- _Task description_
Only the lines below from the one containing "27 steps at" to the one containing "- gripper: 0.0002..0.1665" should be repeated, both included and unchanged.

- _Information supplied_
◇ ◇ ◇ ◇ ◇

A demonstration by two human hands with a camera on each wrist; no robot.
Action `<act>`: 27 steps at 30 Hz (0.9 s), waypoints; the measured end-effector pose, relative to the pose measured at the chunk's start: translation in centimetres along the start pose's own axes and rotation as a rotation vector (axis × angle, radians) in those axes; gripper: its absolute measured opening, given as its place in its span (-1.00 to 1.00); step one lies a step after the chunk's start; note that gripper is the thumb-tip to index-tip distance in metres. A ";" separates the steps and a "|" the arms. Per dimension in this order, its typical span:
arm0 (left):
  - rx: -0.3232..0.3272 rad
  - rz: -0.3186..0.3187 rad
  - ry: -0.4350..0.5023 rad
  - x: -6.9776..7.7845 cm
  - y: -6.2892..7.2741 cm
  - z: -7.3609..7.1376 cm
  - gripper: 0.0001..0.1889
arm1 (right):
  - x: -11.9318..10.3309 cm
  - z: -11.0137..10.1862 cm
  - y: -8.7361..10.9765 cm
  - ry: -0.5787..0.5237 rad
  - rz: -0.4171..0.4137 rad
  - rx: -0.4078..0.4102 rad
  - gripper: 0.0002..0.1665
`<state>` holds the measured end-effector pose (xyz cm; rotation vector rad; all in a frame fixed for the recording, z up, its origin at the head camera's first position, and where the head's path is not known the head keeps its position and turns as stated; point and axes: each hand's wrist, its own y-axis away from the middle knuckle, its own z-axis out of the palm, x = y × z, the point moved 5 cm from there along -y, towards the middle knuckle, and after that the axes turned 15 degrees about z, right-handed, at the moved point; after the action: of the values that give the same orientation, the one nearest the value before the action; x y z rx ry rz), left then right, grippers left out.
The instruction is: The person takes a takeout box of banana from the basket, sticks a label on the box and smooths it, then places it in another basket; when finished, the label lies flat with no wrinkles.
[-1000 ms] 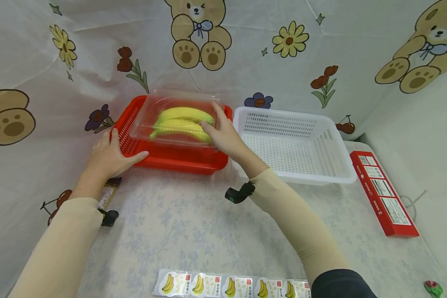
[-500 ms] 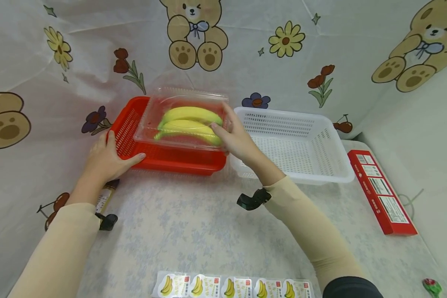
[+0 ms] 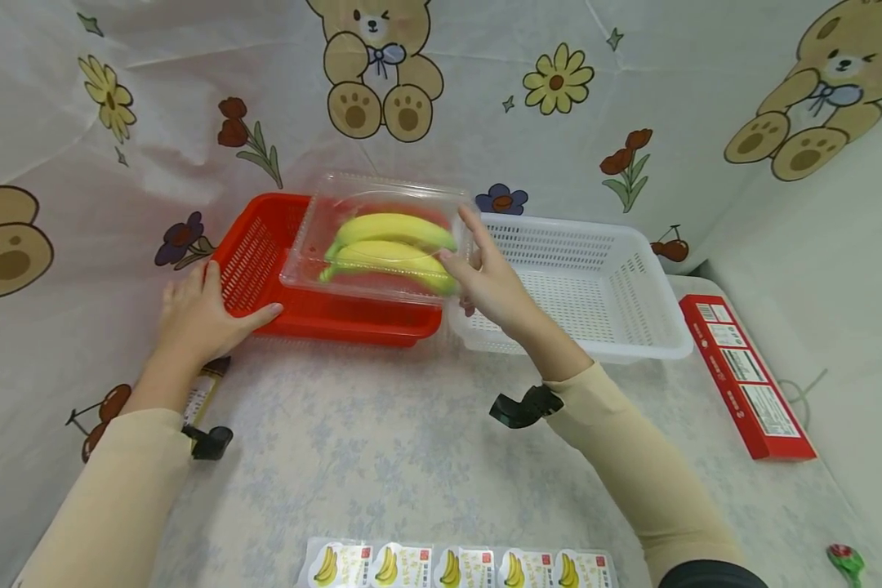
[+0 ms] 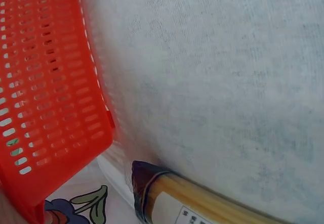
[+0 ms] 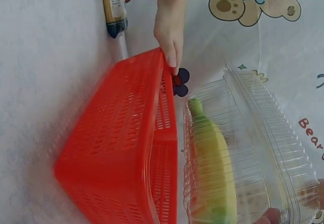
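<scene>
My right hand (image 3: 496, 278) grips the right end of a clear plastic clamshell box (image 3: 375, 289), thumb on top. Inside it lie two yellow bananas (image 3: 393, 255) with greenish tips. The closed box is raised over the red basket (image 3: 338, 325), its right end reaching toward the white basket (image 3: 478, 335). At the red basket's left end, my left hand (image 3: 200, 314) holds the rim, thumb along the front edge. In the right wrist view the box (image 5: 253, 148) stands apart from the basket's rim (image 5: 152, 133), and the left fingers (image 5: 172, 57) curl over its far corner.
The white basket's slotted floor (image 3: 566, 302) shows to the right. Beyond it lies a red printed box (image 3: 750, 380). A strip of banana stickers (image 3: 456, 565) lies at the front edge. A dark-tipped packet (image 3: 204, 392) lies by the left wrist; a small red-green item (image 3: 845, 562) sits far right.
The right hand has carried the box of bananas rightward, and it now overlaps less of the red basket. My left hand stays on the red basket's rim.
</scene>
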<state>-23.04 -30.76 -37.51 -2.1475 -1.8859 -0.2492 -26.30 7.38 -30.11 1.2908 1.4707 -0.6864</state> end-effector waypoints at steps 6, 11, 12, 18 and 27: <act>0.065 0.018 0.023 1.3 0.5 -0.8 0.21 | 0.2 -0.9 0.9 0.006 0.001 0.027 -0.16; 0.223 0.100 0.180 4.2 1.0 -2.5 -0.13 | 0.3 -1.5 1.6 0.027 -0.012 0.029 -0.18; 0.252 0.126 0.219 5.1 1.1 -2.9 -0.18 | 0.3 -1.7 1.8 0.032 -0.012 0.028 -0.19; 0.272 0.223 0.364 11.1 1.2 -4.3 -0.23 | 0.7 -2.3 2.7 0.047 -0.021 0.029 -0.18; 0.112 0.228 0.320 16.5 1.2 -4.3 -0.13 | 1.0 -2.9 4.7 0.026 -0.026 0.023 -0.19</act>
<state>-19.38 -16.73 -28.53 -2.0797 -1.4346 -0.4011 -22.69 11.61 -29.22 1.3042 1.5068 -0.7076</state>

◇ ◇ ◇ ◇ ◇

- _Response for this exercise_
Action `<act>`: 27 steps at 30 Hz (0.9 s), waypoints; the measured end-effector pose, relative to the pose measured at the chunk's start: translation in centimetres along the start pose's own axes and rotation as a rotation vector (axis × angle, radians) in those axes; gripper: its absolute measured opening, given as its place in its span (-1.00 to 1.00); step one lies a step after the chunk's start; note that gripper is the thumb-tip to index-tip distance in metres. A ";" separates the steps and a "|" the arms. Per dimension in this order, its typical span:
arm0 (left):
  - rx: -0.3232..0.3272 rad
  - rz: -0.3186..0.3187 rad
  - ry: -0.4350..0.5023 rad
  - x: -6.9776..7.7845 cm
  - y: -6.2892..7.2741 cm
  - z: -7.3609..7.1376 cm
  - gripper: 0.0001..0.1889
arm1 (right):
  - x: -11.9318..10.3309 cm
  - z: -11.0137..10.1862 cm
  - y: -8.7361..10.9765 cm
  - ry: -0.5787..0.5237 rad
  - rz: -0.4171..0.4137 rad
  - rx: -0.4078..0.4102 rad
  - gripper: 0.0002..0.1665

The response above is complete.